Religious orders in Ireland continue to be flooded with allegations of historic abuse in schools throughout the country.

The Jesuit congregation of Ireland has received 149 allegations of abuse against 43 Jesuit priests, paying out €7.4 million in compensation to the 78 people it has reached a settlement with. 

A spokeswoman for the congregation told the Irish Times that she expects further allegations to be made against Jesuit members in the coming months, especially after the introduction of a redress scheme in January 2022. 

The scheme was introduced following the disclosure of abuses by Fr. Joseph Marmion at Belvedere College in Dublin and applies to any adults who were abused by Fr. Marmion as boys at three different Jesuit colleges in Ireland. 

Under the terms of the redress, victims are entitled to €75,000 or more depending on the severity of the abuse that they suffered. 

The spokeswoman said the Jesuits "encouraged" anyone who was abused by Fr. Marmion or any other Jesuit priest to contact them and the relevant authorities. 

Fr, Marmion, who died in 2000, is believed to have abused dozens of boys at Belvedere College in Dublin, Clongowes Wood College in Kildare, and Crescent College in Limerick. 

The Jesuits admitted in July 2021 that allegations made against Fr. Marmion in the 1970s were not investigated properly or brought to the attention of An Garda Síochána. 

Meanwhile, former students of Blackrock College in Dublin spoke to RTÉ radio show "Liveline" during the week to give shocking accounts of the abuse they suffered while studying at the school. 

Liveline host Joe Duffy received calls from several former students after brothers Mark and David Ryan spoke to an RTÉ documentary on Monday night about the horrific repeated abuse they suffered between the ages of 12 and 17 while studying at Blackrock College in the 1970s and 80s.

The documentary prompted a number of former students to call into the popular talk show Liveline to detail similar cases of abuse. 

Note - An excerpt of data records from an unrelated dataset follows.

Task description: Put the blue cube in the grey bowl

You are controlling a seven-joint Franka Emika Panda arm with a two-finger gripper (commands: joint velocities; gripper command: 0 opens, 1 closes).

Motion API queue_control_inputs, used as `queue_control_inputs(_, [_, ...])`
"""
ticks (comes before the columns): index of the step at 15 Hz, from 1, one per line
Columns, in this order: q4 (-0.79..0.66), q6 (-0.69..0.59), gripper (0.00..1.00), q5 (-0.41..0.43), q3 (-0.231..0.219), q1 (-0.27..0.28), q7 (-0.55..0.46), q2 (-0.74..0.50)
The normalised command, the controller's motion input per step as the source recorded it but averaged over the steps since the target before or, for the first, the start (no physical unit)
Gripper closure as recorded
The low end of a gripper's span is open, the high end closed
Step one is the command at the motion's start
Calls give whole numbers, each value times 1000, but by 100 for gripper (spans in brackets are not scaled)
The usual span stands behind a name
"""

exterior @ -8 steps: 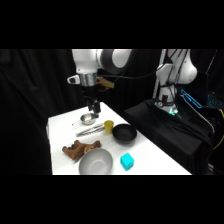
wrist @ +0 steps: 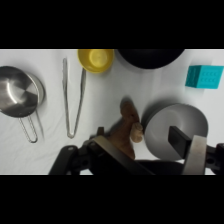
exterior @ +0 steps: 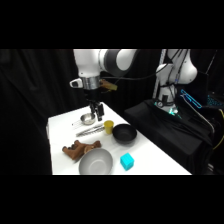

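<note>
You can treat the blue cube (exterior: pixel 127 161), near the table's (exterior: pixel 155 159) front edge just beside the grey bowl (exterior: pixel 95 161), as light and rigid, so pinch two opposite flat faces; the gripper (exterior: pixel 95 111) hangs released, holding nothing.

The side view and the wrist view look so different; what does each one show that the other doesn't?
Only the side view shows the white arm and its base. Only the wrist view shows the metal bowl's wire handle and the separate arms of the tongs. Both show the blue cube, grey bowl, black bowl, yellow cup and brown object.
</note>
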Motion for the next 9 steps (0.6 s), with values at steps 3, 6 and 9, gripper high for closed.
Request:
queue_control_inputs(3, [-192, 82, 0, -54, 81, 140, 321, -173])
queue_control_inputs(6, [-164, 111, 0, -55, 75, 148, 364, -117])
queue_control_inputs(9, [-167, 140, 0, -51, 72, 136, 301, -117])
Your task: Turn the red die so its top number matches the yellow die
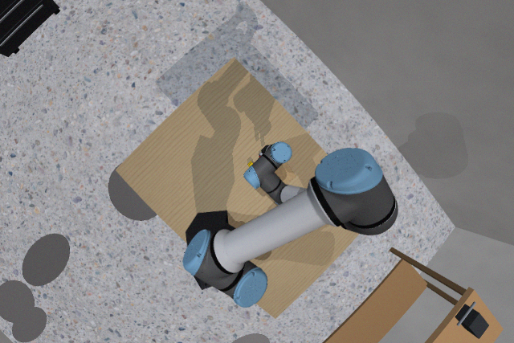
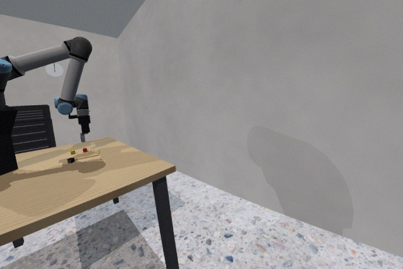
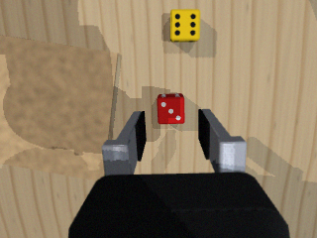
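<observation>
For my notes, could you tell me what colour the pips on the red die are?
White, clearest in the wrist view: red die.

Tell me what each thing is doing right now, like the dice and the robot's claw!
Red die: flat on the table, three on top, not on the mat, not held.
Yellow die: flat on the table, six on top.
Black die: on the table, top number too small to read.
Mat: lying on the table, no dice on it.
Gripper: open, empty, above the red die.
</observation>
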Robot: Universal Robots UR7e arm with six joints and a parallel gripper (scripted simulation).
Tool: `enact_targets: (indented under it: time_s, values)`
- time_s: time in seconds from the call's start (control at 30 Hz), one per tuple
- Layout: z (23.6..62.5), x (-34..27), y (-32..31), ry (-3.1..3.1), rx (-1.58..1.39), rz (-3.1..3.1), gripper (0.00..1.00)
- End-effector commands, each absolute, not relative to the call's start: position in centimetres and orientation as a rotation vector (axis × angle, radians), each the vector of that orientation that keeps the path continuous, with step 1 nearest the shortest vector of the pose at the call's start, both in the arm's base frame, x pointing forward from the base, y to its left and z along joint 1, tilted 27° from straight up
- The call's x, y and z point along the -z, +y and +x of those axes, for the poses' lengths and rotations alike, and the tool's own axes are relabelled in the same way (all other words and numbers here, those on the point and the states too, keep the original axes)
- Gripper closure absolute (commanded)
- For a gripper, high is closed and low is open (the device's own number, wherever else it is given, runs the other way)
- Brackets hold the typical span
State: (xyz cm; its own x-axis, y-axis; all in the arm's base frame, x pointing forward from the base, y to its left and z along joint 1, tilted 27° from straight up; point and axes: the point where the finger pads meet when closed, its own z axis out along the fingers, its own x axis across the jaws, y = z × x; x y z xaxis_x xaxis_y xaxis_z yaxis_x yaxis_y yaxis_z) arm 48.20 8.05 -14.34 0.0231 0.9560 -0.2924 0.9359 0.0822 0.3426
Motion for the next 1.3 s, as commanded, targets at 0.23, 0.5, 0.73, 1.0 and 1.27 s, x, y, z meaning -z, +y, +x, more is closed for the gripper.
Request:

Stephen, a former pupil at the school, told Duffy that he was first abused at the age of nine by Fr Aloysius Flood, a teacher at the school. 

He said Flood and two other teachers repeatedly abused him during his time at Blackrock College and the adjoining Willow Park Primary School. 

Callers Aidan and Edward, two former Blackrock students, also detailed the shocking abuse they suffered during their time at the school. Edward revealed that he complained about the abuse but was dismissed because "a priest’s word was sacrosanct". 

Edward and Aidan detailed the long-lasting effects the abuse had on them; Edward said he became a heroin addict, while Aidan said he suffered from depression and suicidal thoughts. 

The Irish Independent reports that more than 230 allegations have been made against the Spiritan religious order that runs Blackrock College. 

Also known as the Holy Ghost Order, the Spiritans have more than 80 settlements with abuse victims, while dozens of other cases remain ongoing. 

Eight of the schools at the center of the allegations are based in Dublin. They are Blackrock College, its neighboring Willow Park First Year School and Junior School, St. Mary’s Senior College and St. Mary’s College Junior School in Rathmines, St. Michael’s Senior College and St. Michael’s College Junior School in Ailesbury Road, and Templeogue College. The other school was Rockwell College in Cashel, County Tipperary.

An Garda Síochána has announced an investigation of the Spiritans following the release of the RTÉ documentary, causing bewilderment among some former Belvedere students. 

"We have the same sort of detail and extent. But the Jesuits are not investigated as an organisation. This needs explaining," former Belvedere student David O'Gorman told the Irish Times. 

O'Gorman told the publication that he was "very concerned at the lack of investigation, transparency, disclosure, and the lack of any prospect of accountability or consequences for abusers and the institution". 

"[The Jesuits] clearly think that they will get away with some relatively small payouts but no real consequences for their position in Irish life. The State is doing nothing. Victims are left to take on the Jesuits on their own or through the in-house Jesuit process which is completely controlled by the Jesuits." 

Meanwhile, Taoiseach Micheál Martin described the latest allegations of sexual abuse as "sickening". 

Speaking in Blackpool after the British-Irish Council, Martin said it was important that gardaí investigated the fresh allegations to the "fullest extent possible". 

"It is very, very shocking that such abuse happened and the manner it happened," Martin said. 

He also called for "full transparency" from the religious orders who ran the schools in question.